Start of Block

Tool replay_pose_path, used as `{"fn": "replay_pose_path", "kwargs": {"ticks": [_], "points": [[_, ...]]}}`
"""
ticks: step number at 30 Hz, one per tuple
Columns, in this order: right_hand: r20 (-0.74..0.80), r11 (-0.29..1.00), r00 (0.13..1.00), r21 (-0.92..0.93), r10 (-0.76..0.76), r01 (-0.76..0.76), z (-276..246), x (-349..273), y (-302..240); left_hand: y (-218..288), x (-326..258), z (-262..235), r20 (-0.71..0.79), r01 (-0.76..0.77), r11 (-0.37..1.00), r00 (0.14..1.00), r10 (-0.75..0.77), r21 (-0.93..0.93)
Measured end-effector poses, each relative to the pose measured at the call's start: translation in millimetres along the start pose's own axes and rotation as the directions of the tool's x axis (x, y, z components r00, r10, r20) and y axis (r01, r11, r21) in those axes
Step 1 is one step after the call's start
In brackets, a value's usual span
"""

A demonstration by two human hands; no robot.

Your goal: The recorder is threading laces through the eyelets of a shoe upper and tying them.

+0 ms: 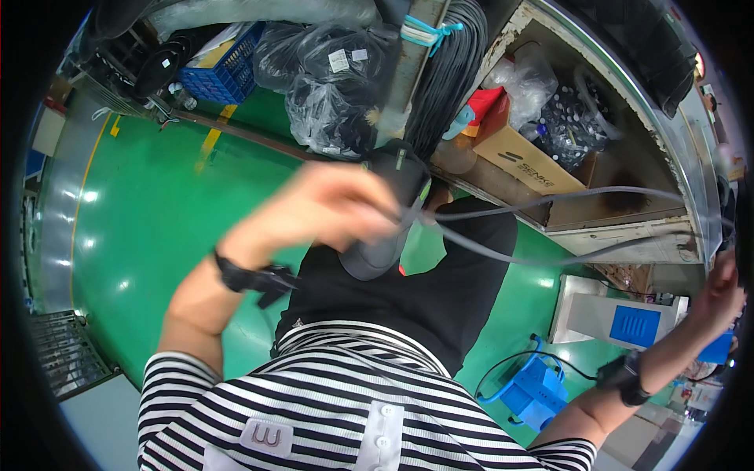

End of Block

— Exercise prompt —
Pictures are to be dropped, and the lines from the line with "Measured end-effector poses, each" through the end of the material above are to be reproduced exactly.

— Answer section —
Measured end-effector poses, each relative to the pose measured at the call's start: translation in millimetres along the start pose's own axes and rotation as the directions of the tool's x axis (x, y, z components r00, r10, r20) and y axis (r01, r11, r21) in those axes
Step 1 is one step after the call's start
In brackets, a value's usual span
"""

A demonstration by two human hands; no robot.

Your goal: The recorder is threading laces through the eyelets of a shoe upper and tying them.

+0 ms: 

The requested output has been given in full.